Patricio Contreras (born December 15, 1947) is a Chilean-Argentine television, film and stage actor.

==Biography==
Contreras was born in Santiago, Chile in 1947 and emigrated to neighboring Argentina following the 1973 coup d'état against left-wing President Salvador Allende, of whom Contreras was a vocal supporter. He was shortly afterwards cast in a number of minor Argentine cinema roles, notable among them a part in Adolfo Aristarain's 1978 crime thriller, La parte del león (The Lion's Share).

He married an up-and-coming Argentine actress, Leonor Manso, in 1981, and in 1983, he was given his first significant film role as the treacherous Sergeant Comini in Aristarain's Funny Dirty Little War. Contreras then gave what became perhaps his best-known performance as the targeted Professor Benítez in the Oscar-winning The Official Story (1985), for which he was awarded a Silver Condor. This was followed a leading role in Juan José Jusid's emotional look at exile, Made in Argentina (1986), which earned Contreras a Havana Film Festival Best Actor Award.

He appeared next to Gregory Peck and Jane Fonda in the 1989 movie Old Gringo.

He starred in fellow Chilean exile Miguel Littín's Sandino (1990), and the end of General Augusto Pinochet's dictatorship in 1990 allowed Contreras to return to Chile itself, where he starred as the lead in Ricardo Larraín's La Frontera (1991).
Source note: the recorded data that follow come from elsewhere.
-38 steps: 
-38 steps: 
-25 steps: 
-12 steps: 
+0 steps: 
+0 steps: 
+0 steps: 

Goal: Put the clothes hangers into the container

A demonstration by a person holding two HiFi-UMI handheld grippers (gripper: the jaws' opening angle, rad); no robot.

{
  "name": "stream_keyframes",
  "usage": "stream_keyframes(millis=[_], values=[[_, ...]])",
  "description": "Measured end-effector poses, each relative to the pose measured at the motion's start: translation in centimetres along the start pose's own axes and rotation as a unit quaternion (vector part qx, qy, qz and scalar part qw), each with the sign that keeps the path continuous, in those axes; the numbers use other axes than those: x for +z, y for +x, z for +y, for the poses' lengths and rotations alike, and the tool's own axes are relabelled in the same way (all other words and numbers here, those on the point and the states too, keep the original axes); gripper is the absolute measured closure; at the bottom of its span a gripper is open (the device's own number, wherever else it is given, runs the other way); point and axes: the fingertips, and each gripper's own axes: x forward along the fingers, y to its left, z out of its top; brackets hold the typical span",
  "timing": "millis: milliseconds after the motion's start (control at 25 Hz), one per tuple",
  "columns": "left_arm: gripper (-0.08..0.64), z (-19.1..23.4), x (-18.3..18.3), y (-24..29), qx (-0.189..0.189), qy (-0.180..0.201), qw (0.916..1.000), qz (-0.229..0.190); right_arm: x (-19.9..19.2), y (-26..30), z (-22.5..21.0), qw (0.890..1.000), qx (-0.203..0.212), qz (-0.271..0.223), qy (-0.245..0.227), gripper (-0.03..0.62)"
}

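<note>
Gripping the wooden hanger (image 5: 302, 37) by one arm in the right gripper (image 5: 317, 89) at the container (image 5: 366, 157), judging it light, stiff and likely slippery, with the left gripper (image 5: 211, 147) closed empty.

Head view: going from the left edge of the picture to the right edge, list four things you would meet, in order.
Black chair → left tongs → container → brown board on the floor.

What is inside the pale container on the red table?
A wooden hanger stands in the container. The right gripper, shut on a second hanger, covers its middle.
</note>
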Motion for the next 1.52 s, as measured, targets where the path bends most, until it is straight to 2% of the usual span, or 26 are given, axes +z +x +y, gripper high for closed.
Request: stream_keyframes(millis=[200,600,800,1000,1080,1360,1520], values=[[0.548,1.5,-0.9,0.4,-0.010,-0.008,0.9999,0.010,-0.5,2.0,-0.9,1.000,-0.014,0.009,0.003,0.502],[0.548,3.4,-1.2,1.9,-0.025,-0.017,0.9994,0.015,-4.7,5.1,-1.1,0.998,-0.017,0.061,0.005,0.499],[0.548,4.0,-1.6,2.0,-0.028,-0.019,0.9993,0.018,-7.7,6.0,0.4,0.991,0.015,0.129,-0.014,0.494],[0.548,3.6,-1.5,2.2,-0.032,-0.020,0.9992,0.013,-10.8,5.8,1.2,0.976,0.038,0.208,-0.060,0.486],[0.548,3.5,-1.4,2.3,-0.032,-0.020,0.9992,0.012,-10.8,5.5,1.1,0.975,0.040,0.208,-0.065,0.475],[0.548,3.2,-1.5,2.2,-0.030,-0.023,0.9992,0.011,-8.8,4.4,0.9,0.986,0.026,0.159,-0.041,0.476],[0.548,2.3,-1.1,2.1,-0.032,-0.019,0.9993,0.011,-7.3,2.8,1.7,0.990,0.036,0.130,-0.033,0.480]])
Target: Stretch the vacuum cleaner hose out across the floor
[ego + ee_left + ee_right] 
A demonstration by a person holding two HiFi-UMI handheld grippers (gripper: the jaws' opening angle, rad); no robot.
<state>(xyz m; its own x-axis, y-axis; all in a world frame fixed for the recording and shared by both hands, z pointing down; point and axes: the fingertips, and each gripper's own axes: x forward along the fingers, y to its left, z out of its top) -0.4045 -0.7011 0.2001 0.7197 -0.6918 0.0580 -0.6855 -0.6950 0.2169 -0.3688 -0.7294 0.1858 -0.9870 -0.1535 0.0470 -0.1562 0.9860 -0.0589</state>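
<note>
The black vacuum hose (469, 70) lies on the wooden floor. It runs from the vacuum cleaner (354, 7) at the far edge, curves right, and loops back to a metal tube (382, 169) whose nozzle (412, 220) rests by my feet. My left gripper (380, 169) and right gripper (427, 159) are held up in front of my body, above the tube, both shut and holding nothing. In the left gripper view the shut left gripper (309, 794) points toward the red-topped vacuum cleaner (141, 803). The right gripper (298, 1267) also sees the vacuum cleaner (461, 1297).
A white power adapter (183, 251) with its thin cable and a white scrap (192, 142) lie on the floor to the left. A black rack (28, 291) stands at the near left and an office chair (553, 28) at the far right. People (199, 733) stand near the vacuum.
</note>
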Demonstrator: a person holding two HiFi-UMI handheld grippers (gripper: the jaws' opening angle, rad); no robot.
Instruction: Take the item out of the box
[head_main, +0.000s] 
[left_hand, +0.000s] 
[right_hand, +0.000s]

Continuing to live and work in Argentina, he starred in Betty Kaplan's adaptation of Chilean writer Isabel Allende's Of Love and Shadows (1995), and to his film credits were added those in the local theatre, notably his work in a local, 1996-98 production of Samuel Beckett's Waiting for Godot (directed by his wife). His marriage suffered, however, and the couple were divorced in 2001. Among Contreras' later film roles some of the best-known are as writer Rodolfo Walsh's version of Hercule Poirot in Santiago Carlos Oves' Asesinato a Distancia (Murder at a Distance, 1998), and as the merciless detective in Eduardo Mignogna's fact-based La fuga (The Escape, 2001). He was reunited with his ex-wife for the stage in 2007 in her production of Sarah Kane's Blasted.

Contreras continues to live in Buenos Aires and remains a prolific film and stage actor.